29. L’ami
Rares sont les instants de notre vie qui nous appartiennent encore. Se réveiller avant l’heure, avant que le gradé ne surgisse dans la chambre pour nous jeter hors du lit, c’est s’accorder quelques minutes de méditation solitaire, mais qui ne peuvent malheureusement avoir d’autre objet que la situation présente. Le ronflement sonore du voisin est là – sans parler de l’odeur qui se dégage de ses chaussettes – pour ne pas me faire oublier où je suis. La fenêtre n’est qu’un grand rectangle obscur. Il fait un peu froid. A cet instant, je me blottis dans mes couvertures, en position de fœtus, promenant autour de moi un regard triste. J’évite de songer à ma mère. Je la sais prompte à s’inquiéter. Que penserait-elle, si elle me voyait ? Et puis, je peux me débrouiller seul : j’ai vingt-trois ans, que diable, pas douze !
Et cependant, je me sens un enfant. Un pauvre gamin perdu dans une école bizarre où les professeurs sont vraiment très sévères…
Encore trois minutes. Trois minutes à tenter de remplir d’une éternité de rêve, trois minutes à ressasser des chansons anciennes, trois minutes à laisser mes doigts tapoter sur ma peau en repensant à ses heures que j’avais passées, enfant, devant le clavier du piano, tout fier de montrer à mes parents comment j’étais parvenu à maîtriser le mouvement particulièrement difficile de quelque sonate, comment j’essayais maladroitement de faire naître sous mes doigts l’émotion qui dort entre les notes.
L’uniforme est sur la chaise, marquant mon nouvel état, mais mon cœur demeure, nu sous les couvertures âpres.

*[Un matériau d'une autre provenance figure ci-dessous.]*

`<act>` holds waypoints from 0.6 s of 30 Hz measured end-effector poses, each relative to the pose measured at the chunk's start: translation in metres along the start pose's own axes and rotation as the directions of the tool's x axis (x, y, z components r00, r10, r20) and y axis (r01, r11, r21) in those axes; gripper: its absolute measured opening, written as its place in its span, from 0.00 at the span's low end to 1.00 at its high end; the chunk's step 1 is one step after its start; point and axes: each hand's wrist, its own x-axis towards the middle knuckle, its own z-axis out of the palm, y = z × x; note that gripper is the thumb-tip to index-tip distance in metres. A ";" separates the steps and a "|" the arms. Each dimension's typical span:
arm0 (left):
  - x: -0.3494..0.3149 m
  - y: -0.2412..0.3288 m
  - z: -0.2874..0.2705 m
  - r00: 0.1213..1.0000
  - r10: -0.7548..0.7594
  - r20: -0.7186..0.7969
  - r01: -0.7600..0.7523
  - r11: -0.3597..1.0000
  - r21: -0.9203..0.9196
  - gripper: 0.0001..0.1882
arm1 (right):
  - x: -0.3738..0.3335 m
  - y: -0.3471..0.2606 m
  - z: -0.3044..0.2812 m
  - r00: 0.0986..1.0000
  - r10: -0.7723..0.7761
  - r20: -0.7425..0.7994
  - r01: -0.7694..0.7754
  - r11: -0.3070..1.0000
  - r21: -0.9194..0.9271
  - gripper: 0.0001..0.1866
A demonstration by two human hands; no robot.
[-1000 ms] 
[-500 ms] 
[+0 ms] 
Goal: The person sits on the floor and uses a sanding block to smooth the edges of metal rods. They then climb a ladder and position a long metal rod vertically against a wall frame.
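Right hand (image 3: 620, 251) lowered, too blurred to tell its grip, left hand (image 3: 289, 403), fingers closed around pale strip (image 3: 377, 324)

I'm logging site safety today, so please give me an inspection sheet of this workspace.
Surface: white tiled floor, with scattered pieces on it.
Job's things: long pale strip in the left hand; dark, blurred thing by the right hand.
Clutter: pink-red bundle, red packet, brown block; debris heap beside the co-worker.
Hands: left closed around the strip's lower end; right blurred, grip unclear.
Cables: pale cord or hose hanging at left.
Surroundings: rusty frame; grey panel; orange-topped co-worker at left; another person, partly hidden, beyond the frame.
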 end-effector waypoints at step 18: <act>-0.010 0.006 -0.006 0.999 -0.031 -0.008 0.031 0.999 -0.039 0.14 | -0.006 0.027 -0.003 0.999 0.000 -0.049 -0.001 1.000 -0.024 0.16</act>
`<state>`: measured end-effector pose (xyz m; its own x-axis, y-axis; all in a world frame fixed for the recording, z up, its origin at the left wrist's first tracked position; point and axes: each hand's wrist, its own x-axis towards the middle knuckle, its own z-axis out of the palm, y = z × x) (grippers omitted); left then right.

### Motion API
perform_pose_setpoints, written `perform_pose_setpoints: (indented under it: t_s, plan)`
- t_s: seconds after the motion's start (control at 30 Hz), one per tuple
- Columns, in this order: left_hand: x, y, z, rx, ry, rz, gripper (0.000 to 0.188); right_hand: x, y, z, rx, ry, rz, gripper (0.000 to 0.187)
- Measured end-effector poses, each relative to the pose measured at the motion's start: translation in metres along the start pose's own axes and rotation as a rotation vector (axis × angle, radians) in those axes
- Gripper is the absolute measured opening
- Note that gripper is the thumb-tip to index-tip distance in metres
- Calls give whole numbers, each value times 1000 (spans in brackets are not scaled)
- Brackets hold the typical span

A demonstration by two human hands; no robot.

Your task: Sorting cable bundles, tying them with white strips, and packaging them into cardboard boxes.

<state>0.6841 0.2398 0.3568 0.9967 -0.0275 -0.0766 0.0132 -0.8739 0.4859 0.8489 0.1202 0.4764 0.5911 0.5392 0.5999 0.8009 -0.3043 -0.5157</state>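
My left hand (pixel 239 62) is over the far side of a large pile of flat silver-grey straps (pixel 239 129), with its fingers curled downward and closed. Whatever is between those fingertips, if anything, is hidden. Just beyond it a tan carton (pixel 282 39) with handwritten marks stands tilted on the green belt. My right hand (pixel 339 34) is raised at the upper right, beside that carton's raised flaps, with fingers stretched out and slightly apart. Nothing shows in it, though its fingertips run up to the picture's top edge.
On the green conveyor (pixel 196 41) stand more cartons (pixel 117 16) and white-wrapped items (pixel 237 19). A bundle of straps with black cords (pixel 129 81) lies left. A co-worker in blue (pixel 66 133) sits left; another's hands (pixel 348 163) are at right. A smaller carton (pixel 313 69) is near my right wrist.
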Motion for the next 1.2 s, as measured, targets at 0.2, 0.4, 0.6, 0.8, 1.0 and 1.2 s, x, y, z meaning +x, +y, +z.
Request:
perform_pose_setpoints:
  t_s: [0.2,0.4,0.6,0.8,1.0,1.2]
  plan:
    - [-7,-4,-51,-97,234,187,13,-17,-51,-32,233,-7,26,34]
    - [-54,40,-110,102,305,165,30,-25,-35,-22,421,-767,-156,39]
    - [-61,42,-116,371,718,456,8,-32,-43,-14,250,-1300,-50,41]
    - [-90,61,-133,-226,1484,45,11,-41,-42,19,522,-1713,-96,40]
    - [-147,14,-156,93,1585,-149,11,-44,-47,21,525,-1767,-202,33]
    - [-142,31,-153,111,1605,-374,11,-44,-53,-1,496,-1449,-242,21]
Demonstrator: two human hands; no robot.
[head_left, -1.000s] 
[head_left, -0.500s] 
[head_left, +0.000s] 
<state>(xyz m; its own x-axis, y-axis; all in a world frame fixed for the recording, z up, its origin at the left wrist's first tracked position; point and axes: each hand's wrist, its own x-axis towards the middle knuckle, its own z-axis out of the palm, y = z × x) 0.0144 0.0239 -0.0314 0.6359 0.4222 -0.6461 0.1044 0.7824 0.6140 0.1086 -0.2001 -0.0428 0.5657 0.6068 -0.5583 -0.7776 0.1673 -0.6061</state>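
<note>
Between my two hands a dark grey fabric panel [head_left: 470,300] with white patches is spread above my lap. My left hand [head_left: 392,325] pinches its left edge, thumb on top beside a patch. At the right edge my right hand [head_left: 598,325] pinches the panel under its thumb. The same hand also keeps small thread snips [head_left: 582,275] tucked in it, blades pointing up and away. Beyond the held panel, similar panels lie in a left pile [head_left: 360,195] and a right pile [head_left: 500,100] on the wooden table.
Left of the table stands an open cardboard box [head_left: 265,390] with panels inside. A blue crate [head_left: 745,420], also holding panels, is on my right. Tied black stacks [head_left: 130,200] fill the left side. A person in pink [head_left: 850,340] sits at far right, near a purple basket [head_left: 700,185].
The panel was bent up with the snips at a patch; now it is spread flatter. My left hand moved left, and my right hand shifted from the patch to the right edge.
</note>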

Agitation. Une sonnerie a retenti, et tous avons émergé de notre sommeil comme d’une vaine échappatoire. L’horreur absurde de la réalité s’impose à nous. Nous savons que nous n’avons pas le temps d’y réfléchir, encore moins de discuter entre nous. Nous émergeons des draps, les uns en sous-vêtements, certains entièrement nus. Nous précipitons sur nos uniformes qui reposent, soigneusement pliés, sur nos tabourets. Nous recouvrons nos corps pâles de cette étoffe abjecte qui nous broie autant que les ordres.
Au réveil, on a juste le temps de bondir vers les lavabos, la trousse de toilette à la main, de se raser, de se brosser les dents, de revenir dans la chambre et de s’habiller.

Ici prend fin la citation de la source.